Optimal Audience Size

If you only have $5 per day and you have an audience of a million people, those numbers are brutal. Just don’t get your audience size so small that you’re driving your own price up. It has to be just right. Like the Goldilocks principle, Facebook has a meter that is red on one side and green on the other side. Your goal is to get right in the middle. When it’s in the middle that means there is a big enough pool to draw from multiple users and small enough to be effective without driving your price up. 

The Right Type of Ad

Are you boosting a post? Are you driving engagement? Are you driving traffic? Are you retargeting? What are you doing? The type of ad you run will dictate a lot of your success right off the bat. I may want to do an ad that retargets people who watched up to 15 seconds of my video. That’s a very qualified lead. Now, there is a place for boosted posts but not all the time. Boosted posts work beautifully if you are having a sale or an event. If you want to get likes for your page, boosted posts are not the way to do it. You have to know your objective before you go in to set up your ad. 

The Right Content

Most clients want to bury the lead. What does that mean? It means they don’t want to tell you what they’re selling until they get to it and that’s not good. You need to make your point in the very first sentence. 9 times out of 10 you’re going to ask a question. “Looking for a new car?” Be careful about using the word “you” because Facebook doesn’t like that in their ads. So don’t say “Are you looking for a new car?”. Father’s Day is right around the corner. A retailer may start with “Looking for the perfect gift for dad?”. That’s how you want to get started. As a general rule for content, you have your question which is your call to action. You have a link so that you can send them where you want them to go. You have the “why” part of your content followed by the call to action and link again. You have to make it super easy for your end-user to get where you want them to go. You don’t want to use a lot of jargon or technical stuff. I don’t need to know that it’s your grandfather’s business and he came over on the Mayflower and you’ve been doing this for 200 years. That’s awesome. Put it on your website. Don’t put it in your ad. You want to really get to the point in your ad. 

The Right Destination

If you are running an ad that goes to your website, it better go somewhere that asks them to do something. If you’ve spent all this energy creating a great graphic and crafting amazing content, then you run the ad and just send them to your homepage that doesn’t have a call to action and is random with all this other information, you’ve wasted your money. You have to send them to a page that makes sense that asks them for the one thing you’re asking them for. You need a landing page. You can use something like ConvertKit or Click Funnels, which are super easy to use. For instance, you can watch tutorials for ConvertKit then use their templates. You drop in your graphic. You can drop in content very similar to your ads. Easy is good. You can create not only your own landing pages, but you can create custom buttons as well. You can create your own button for your homepage, have the ad drive them to your landing page, and make it easy for them to get to where you want them to go. 
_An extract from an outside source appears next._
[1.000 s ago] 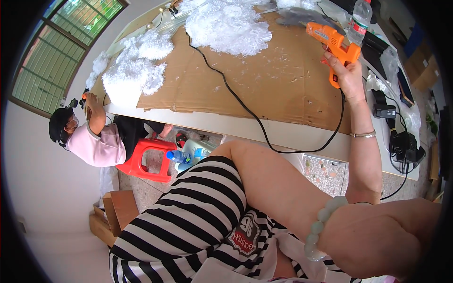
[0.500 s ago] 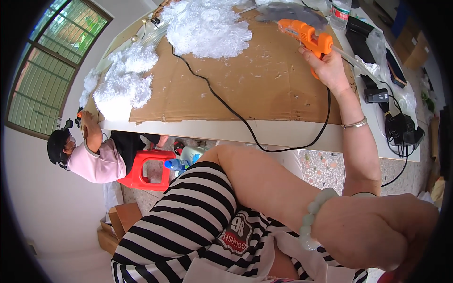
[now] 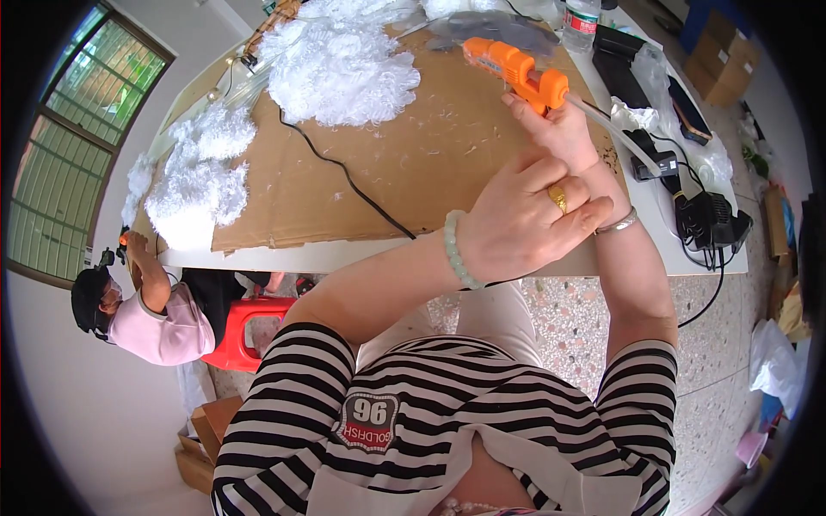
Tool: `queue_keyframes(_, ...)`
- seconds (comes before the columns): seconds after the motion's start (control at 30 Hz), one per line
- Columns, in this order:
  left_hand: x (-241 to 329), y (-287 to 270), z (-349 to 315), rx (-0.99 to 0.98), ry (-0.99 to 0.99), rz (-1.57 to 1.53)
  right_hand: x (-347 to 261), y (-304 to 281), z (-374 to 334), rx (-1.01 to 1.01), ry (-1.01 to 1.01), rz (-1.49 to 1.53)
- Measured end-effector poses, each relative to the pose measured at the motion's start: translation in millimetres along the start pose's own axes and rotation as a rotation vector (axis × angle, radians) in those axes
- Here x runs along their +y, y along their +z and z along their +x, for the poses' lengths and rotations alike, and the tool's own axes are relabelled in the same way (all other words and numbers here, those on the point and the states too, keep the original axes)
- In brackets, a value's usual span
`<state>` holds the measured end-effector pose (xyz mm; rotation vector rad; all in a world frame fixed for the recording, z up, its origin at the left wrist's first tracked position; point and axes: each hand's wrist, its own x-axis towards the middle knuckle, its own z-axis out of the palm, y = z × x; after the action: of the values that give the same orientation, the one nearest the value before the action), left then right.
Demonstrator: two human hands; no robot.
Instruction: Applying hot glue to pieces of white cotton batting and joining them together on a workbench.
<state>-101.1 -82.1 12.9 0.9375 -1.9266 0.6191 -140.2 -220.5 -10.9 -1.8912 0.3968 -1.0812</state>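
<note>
My right hand holds an orange hot glue gun by its handle above the right part of the cardboard. A translucent glue stick sticks out of the gun's back. My left hand, with a gold ring and a pale green bead bracelet, is closed in front of my right wrist, fingers curled. Whatever its fingers hold, if anything, is hidden. I cannot tell whether it touches the wrist. A black cord runs across the cardboard and passes behind my left hand.
Brown cardboard covers the white table. Fluffy white piles lie at its far left. A bottle, phone and black adapters line the right edge. Another person works at left by a red stool.
My left hand has come up from near the camera at lower right to my right wrist. The glue gun stays in my right hand. The whole view has shifted somewhat.
</note>
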Motion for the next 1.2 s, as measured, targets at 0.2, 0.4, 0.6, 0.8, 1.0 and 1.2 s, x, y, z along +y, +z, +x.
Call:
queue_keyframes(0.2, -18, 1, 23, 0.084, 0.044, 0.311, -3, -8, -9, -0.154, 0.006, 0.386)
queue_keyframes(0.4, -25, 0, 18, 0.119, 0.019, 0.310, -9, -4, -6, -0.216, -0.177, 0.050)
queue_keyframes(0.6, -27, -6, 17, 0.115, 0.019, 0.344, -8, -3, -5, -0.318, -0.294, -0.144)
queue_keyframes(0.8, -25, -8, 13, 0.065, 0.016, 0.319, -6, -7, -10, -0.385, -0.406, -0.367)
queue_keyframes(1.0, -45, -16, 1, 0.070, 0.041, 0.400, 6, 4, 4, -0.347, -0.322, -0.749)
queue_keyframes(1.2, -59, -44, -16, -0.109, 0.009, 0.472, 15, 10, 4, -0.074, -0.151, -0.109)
Run Different Ads Periodically

Yes, if you have an awesome ad that works it is very tempting to use it over and over. You don’t have to reinvent the wheel to refresh your ad. It can be as simple as using a new graphic, a new tagline, or different emojis. It could be a different audience. You just want to periodically try something a little bit different so that you’re not wearing out your audience. This is especially true if you have a very qualified audience. Areas like medical or legal for instance have very few users so you have to be careful to change it up for them so that they receive the information effectively.